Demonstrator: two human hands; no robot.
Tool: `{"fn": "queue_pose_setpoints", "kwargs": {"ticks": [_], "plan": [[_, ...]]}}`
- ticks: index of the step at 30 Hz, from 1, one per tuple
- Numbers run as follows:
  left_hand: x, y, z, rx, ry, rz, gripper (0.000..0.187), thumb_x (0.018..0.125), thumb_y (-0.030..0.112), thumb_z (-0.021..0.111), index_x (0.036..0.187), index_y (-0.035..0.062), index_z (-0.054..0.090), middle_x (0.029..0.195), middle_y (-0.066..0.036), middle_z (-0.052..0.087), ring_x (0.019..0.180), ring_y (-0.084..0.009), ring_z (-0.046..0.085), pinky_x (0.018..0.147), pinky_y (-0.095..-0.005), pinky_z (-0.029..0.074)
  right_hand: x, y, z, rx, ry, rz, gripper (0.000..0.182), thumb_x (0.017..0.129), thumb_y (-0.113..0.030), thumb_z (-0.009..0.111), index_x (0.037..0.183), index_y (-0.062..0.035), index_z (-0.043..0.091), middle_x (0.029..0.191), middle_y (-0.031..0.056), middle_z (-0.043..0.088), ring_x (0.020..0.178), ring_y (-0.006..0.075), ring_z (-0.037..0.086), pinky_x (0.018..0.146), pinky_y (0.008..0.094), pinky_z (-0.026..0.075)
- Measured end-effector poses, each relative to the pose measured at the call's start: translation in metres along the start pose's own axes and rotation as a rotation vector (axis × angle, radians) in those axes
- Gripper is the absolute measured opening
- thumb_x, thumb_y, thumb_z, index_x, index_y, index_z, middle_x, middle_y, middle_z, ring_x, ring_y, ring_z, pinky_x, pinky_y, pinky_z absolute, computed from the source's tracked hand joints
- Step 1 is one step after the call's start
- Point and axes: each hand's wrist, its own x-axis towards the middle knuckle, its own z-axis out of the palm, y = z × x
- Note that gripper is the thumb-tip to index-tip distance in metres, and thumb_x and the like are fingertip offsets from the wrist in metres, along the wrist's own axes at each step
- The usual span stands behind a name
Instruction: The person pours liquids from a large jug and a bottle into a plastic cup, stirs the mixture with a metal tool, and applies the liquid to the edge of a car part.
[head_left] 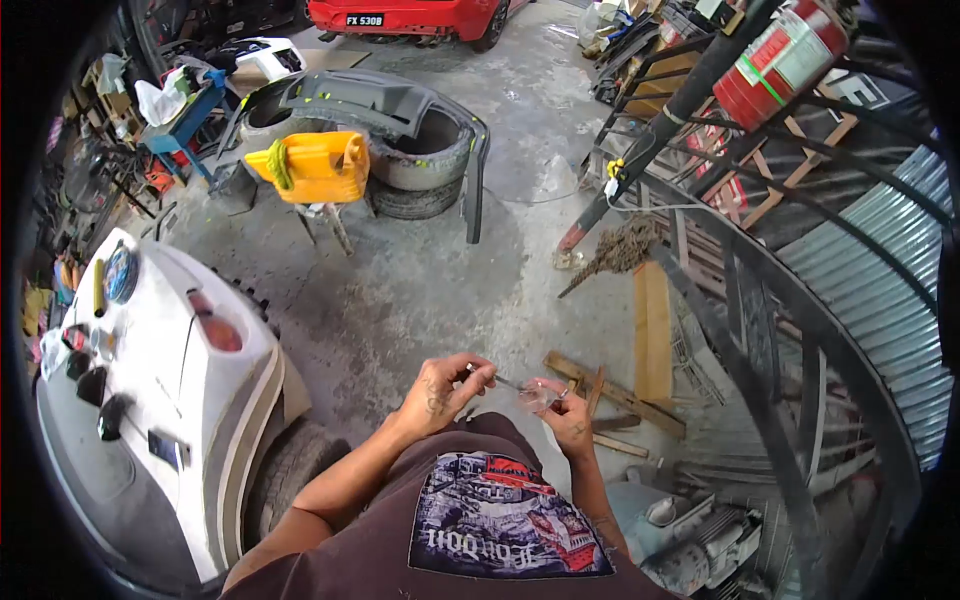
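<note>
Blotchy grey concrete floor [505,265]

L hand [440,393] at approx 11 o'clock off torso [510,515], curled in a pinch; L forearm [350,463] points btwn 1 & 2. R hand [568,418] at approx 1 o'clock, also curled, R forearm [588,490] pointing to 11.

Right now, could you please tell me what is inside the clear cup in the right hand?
The thin stick in the left hand reaches toward the cup; whether its tip is inside is unclear. Any contents are too small to tell; the right hand covers part of it.
</note>
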Motion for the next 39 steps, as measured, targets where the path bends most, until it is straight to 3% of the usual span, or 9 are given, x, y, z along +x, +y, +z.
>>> {"fn": "queue_pose_setpoints", "kwargs": {"ticks": [2, 4, 7, 10, 12, 25, 28, 36, 39], "plan": [[0.054, 0.012, -0.009, 0.108, -0.172, 0.049, 0.026, 0.101, 0.020, 0.063, 0.104, -0.0049, 0.069, 0.086, -0.010, 0.074, 0.076, -0.0128, 0.067, 0.072, -0.0290, 0.056, 0.043, -0.014, -0.007, 0.033, 0.050, 0.011, 0.043, 0.085, -0.006, 0.077, 0.127, -0.0069, 0.068, 0.105, -0.0061, 0.068, 0.060, -0.0002, 0.040, 0.055, 0.0196, 0.035], [0.108, 0.020, -0.009, 0.064, -0.067, 0.029, 0.022, 0.101, 0.018, 0.063, 0.105, -0.0021, 0.071, 0.084, -0.006, 0.074, 0.074, -0.0095, 0.066, 0.068, -0.0259, 0.054, 0.090, -0.023, -0.016, 0.045, 0.093, 0.019, 0.043, 0.085, -0.006, 0.075, 0.128, -0.0078, 0.068, 0.097, -0.0077, 0.068, 0.059, -0.0003, 0.038, 0.054, 0.0194, 0.034], [0.187, 0.026, -0.017, 0.211, -0.219, 0.096, 0.022, 0.101, 0.017, 0.062, 0.104, -0.0027, 0.070, 0.085, -0.007, 0.074, 0.075, -0.0102, 0.067, 0.069, -0.0262, 0.055, 0.165, -0.013, -0.041, 0.035, 0.048, 0.013, 0.043, 0.086, -0.006, 0.077, 0.128, -0.0059, 0.067, 0.113, 0.0040, 0.073, 0.072, 0.0015, 0.055, 0.063, 0.0195, 0.044], [0.261, 0.026, -0.013, 0.069, -0.061, 0.081, 0.021, 0.101, 0.015, 0.061, 0.105, -0.0030, 0.070, 0.086, -0.007, 0.074, 0.075, -0.0112, 0.068, 0.070, -0.0264, 0.056, 0.244, -0.038, -0.055, 0.034, 0.083, -0.013, 0.043, 0.083, -0.001, 0.072, 0.125, -0.0076, 0.069, 0.092, -0.0087, 0.066, 0.062, -0.0007, 0.038, 0.055, 0.0188, 0.033], [0.313, 0.028, -0.013, 0.153, -0.142, 0.056, 0.020, 0.101, 0.014, 0.061, 0.104, -0.0036, 0.070, 0.086, -0.007, 0.074, 0.076, -0.0114, 0.068, 0.070, -0.0264, 0.056, 0.298, -0.051, -0.071, 0.028, 0.060, -0.041, 0.042, 0.083, -0.002, 0.072, 0.124, -0.0080, 0.069, 0.092, -0.0087, 0.066, 0.062, -0.0006, 0.038, 0.055, 0.0189, 0.033], [0.580, 0.045, 0.013, 0.042, 0.208, -0.021, 0.020, 0.102, 0.011, 0.061, 0.108, -0.0056, 0.069, 0.091, -0.011, 0.074, 0.081, -0.0127, 0.069, 0.075, -0.0262, 0.057, 0.605, -0.100, -0.175, -0.026, -0.121, -0.013, 0.044, 0.080, -0.006, 0.079, 0.123, -0.0089, 0.071, 0.104, -0.0057, 0.067, 0.062, 0.0008, 0.037, 0.055, 0.0200, 0.031], [0.636, 0.047, 0.005, 0.069, 0.100, 0.023, 0.020, 0.102, 0.011, 0.061, 0.109, -0.0056, 0.069, 0.091, -0.011, 0.074, 0.080, -0.0126, 0.069, 0.075, -0.0263, 0.057, 0.665, -0.103, -0.184, -0.075, -0.161, -0.047, 0.045, 0.080, -0.002, 0.076, 0.124, -0.0096, 0.071, 0.107, -0.0058, 0.067, 0.062, 0.0011, 0.037, 0.055, 0.0198, 0.032], [0.784, 0.041, -0.025, -0.048, 0.293, 0.028, 0.017, 0.099, 0.011, 0.064, 0.106, -0.0031, 0.071, 0.085, -0.009, 0.075, 0.075, -0.0111, 0.069, 0.068, -0.0248, 0.056, 0.816, -0.123, -0.196, -0.094, -0.170, -0.022, 0.041, 0.081, -0.006, 0.080, 0.122, -0.0089, 0.072, 0.108, -0.0043, 0.070, 0.061, -0.0012, 0.042, 0.053, 0.0181, 0.034], [0.831, 0.049, -0.038, -0.059, 0.215, -0.063, 0.018, 0.100, 0.012, 0.063, 0.106, -0.0034, 0.071, 0.088, -0.009, 0.075, 0.077, -0.0111, 0.069, 0.070, -0.0248, 0.056, 0.858, -0.133, -0.199, -0.124, -0.166, -0.005, 0.041, 0.082, -0.004, 0.078, 0.123, -0.0073, 0.070, 0.108, -0.0031, 0.069, 0.062, -0.0010, 0.044, 0.053, 0.0185, 0.035]]}}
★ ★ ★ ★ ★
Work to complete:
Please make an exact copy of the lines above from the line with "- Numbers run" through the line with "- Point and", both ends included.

Task result:
- Numbers run as follows:
  left_hand: x, y, z, rx, ry, rz, gripper (0.000..0.187), thumb_x (0.018..0.125), thumb_y (-0.030..0.112), thumb_z (-0.021..0.111), index_x (0.036..0.187), index_y (-0.035..0.062), index_z (-0.054..0.090), middle_x (0.029..0.195), middle_y (-0.066..0.036), middle_z (-0.052..0.087), ring_x (0.019..0.180), ring_y (-0.084..0.009), ring_z (-0.046..0.085), pinky_x (0.018..0.147), pinky_y (-0.095..-0.005), pinky_z (-0.029..0.074)
  right_hand: x, y, z, rx, ry, rz, gripper (0.000..0.182), thumb_x (0.017..0.129), thumb_y (-0.113..0.030), thumb_z (-0.009..0.111), index_x (0.037..0.183), index_y (-0.062..0.035), index_z (-0.043..0.091), middle_x (0.029..0.191), middle_y (-0.031..0.056), middle_z (-0.043..0.088), ring_x (0.020..0.178), ring_y (-0.006..0.075), ring_z (-0.037..0.086), pinky_x (0.018..0.146), pinky_y (0.008..0.094), pinky_z (-0.026..0.075)
- Measured end-effector poses, each relative to the pose measured at the call's start: translation in metres along the start pose's own axes and rotation as a rotation vector (axis × angle, radians) in those axes
- Gripper is the absolute measured opening
- thumb_x, thumb_y, thumb_z, index_x, index_y, index_z, middle_x, middle_y, middle_z, ring_x, ring_y, ring_z, pinky_x, pinky_y, pinky_z absolute, computed from the source's tracked hand joints
- Step 1 is one step after the call's start
- Point and axes: each hand's wrist, its own x-axis towards the middle knuckle, its own z-axis out of the palm, y = z × x

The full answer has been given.